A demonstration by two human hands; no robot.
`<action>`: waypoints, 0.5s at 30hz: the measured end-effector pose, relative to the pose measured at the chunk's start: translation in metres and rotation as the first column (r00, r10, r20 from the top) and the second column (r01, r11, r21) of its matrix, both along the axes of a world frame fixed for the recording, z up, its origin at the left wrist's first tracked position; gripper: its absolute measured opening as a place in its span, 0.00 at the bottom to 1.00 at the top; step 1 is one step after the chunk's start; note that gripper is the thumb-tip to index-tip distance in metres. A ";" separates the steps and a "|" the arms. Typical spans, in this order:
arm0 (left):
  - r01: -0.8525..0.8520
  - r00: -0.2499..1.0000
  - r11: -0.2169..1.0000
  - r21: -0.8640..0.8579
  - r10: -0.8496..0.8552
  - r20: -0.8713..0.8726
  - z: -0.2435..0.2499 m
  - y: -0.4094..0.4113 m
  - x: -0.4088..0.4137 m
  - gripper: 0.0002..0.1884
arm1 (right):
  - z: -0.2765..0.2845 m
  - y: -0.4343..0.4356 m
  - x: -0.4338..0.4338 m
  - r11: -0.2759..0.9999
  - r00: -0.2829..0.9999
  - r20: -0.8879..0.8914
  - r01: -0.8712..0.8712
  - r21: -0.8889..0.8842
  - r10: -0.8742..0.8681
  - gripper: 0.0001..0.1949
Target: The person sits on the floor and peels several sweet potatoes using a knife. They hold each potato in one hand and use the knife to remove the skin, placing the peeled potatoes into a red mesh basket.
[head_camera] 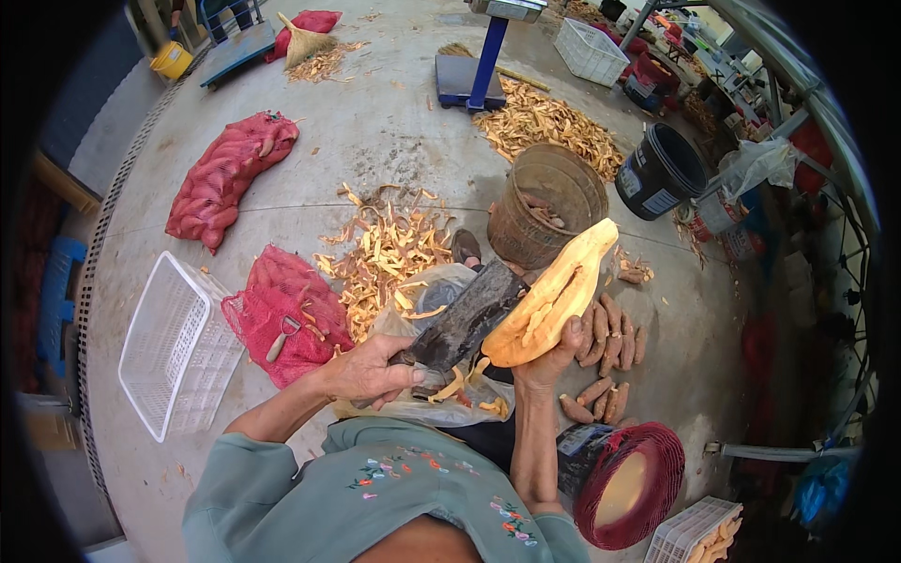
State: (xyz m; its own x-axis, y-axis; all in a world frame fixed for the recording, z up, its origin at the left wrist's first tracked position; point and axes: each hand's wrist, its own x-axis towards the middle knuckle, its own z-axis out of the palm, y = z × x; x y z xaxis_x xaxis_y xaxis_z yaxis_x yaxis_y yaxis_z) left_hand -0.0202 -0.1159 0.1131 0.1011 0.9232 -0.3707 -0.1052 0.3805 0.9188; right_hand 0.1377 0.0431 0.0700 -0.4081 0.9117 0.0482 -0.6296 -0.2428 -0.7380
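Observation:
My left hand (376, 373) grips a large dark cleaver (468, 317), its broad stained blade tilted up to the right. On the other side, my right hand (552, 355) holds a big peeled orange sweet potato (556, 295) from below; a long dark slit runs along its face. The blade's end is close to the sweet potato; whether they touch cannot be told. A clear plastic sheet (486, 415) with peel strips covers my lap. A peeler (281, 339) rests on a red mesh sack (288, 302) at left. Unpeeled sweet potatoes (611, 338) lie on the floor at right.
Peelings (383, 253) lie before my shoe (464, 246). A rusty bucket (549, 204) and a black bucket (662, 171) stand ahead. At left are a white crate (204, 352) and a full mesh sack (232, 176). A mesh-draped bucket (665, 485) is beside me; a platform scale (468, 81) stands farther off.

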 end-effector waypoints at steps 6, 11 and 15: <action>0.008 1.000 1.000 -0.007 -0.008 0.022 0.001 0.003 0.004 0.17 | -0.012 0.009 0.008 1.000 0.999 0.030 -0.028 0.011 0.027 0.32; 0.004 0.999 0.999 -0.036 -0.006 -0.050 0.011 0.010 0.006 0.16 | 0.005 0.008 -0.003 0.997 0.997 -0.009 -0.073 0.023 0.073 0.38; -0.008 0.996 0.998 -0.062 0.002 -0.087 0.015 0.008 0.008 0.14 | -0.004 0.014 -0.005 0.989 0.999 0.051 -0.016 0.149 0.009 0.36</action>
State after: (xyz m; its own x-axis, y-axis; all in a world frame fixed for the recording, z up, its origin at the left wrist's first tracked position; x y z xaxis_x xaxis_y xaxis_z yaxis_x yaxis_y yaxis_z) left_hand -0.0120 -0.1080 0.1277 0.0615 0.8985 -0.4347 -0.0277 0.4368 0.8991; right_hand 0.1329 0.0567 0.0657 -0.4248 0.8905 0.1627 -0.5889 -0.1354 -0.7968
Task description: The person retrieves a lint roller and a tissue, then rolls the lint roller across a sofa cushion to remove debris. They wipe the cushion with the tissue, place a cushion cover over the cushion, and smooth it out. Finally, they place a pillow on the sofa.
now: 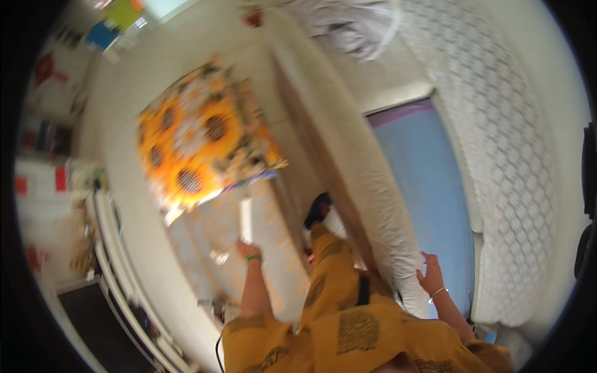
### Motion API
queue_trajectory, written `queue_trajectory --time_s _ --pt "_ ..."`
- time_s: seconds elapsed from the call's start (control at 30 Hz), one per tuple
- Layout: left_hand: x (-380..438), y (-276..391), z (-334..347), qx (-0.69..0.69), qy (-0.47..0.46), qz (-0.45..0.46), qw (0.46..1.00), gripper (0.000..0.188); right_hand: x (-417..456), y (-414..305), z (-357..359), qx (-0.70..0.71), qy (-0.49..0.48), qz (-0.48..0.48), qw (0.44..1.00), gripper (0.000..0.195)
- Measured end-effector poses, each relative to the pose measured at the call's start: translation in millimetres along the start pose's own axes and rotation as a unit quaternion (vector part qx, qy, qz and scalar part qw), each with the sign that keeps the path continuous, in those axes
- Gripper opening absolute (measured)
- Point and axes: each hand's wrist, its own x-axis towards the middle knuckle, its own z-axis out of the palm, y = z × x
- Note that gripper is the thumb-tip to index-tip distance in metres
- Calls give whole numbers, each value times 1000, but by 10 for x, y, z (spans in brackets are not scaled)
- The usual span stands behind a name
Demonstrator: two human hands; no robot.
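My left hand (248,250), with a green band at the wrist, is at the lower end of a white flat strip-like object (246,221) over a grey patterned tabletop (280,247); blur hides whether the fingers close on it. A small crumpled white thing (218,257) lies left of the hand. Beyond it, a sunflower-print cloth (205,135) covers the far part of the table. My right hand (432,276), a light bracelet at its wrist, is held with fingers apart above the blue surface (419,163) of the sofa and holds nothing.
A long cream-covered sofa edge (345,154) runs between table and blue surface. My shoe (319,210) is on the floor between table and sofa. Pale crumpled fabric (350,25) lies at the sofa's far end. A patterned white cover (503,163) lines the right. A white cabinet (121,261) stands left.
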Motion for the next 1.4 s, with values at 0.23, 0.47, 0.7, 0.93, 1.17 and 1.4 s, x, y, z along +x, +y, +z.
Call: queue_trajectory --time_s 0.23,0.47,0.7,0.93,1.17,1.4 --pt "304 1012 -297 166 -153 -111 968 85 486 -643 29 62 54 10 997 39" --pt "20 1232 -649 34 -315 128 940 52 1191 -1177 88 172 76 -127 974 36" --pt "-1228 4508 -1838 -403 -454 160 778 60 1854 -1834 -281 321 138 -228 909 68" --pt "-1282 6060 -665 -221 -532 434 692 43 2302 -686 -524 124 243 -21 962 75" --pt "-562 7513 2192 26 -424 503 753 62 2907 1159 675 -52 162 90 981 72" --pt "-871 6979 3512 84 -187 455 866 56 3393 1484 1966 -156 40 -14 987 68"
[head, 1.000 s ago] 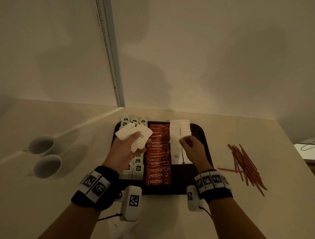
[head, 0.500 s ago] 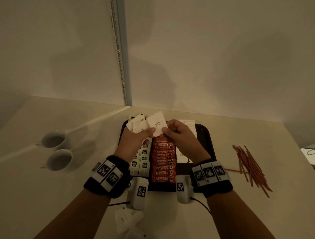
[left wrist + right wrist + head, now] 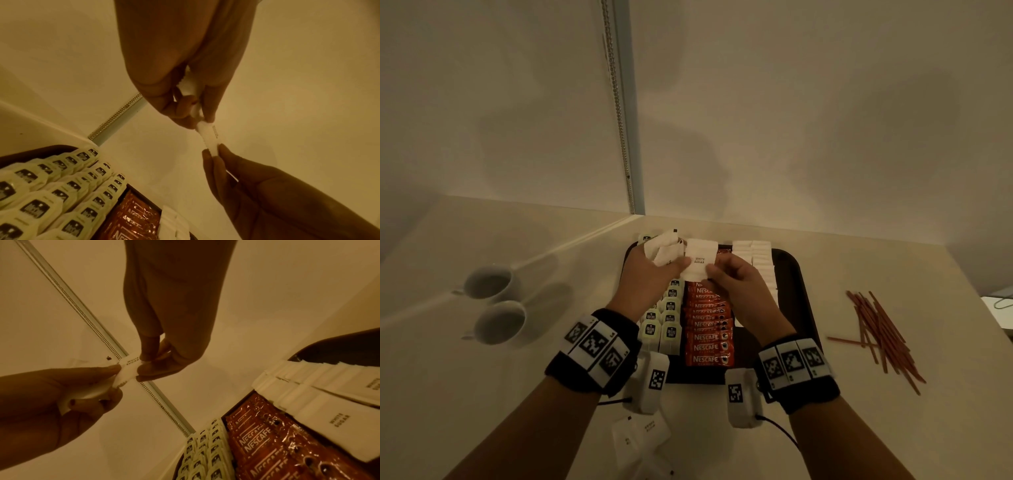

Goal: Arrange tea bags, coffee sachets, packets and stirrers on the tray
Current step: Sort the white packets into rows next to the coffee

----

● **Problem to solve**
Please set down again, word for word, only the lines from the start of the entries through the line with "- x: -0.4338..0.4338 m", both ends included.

● **Exercise answer**
A demonstration by two human hands; no robot.
`<action>`: waypoints, 0.5s at 30hz: the measured end-effector pose, relative to the pose measured at the chunk's start: translation in metres and rotation as the first column (r00, r10, r20 from the top) and the second column (r01, r11, r21) of its matrix, both along the axes of a world frame fixed for the recording, z up, its origin at the left wrist's first tracked position; gripper: its absolute measured opening as a place in its span, 0.00 at the bottom to 1.00 at the top; step 1 is one step after the chunk's start; note that gripper is the thumb-tip to index-tip distance in metres. A ";" separates the steps and a "|" the arms. Typical spans, in this order:
arm0 (left):
  - r01: -0.8525..0.8520
  - r00: -0.2499..1.0000
  - r11: -0.2169..1.0000
  - r21: -0.8640..0.8579
  - r10: -0.8496..0.8552
  - r20: -0.8713..0.8726
  - z: -0.2435..0.2499 m
  - y: -0.4094..0.4113 m
  - x: -0.4088..0.4137 m
  - gripper: 0.0002..0.1884
arm1 (right):
  - z: -0.2765..0.2845 m
  - y: -0.4343..0.4356 m
  - x: -0.4338..0.4338 m

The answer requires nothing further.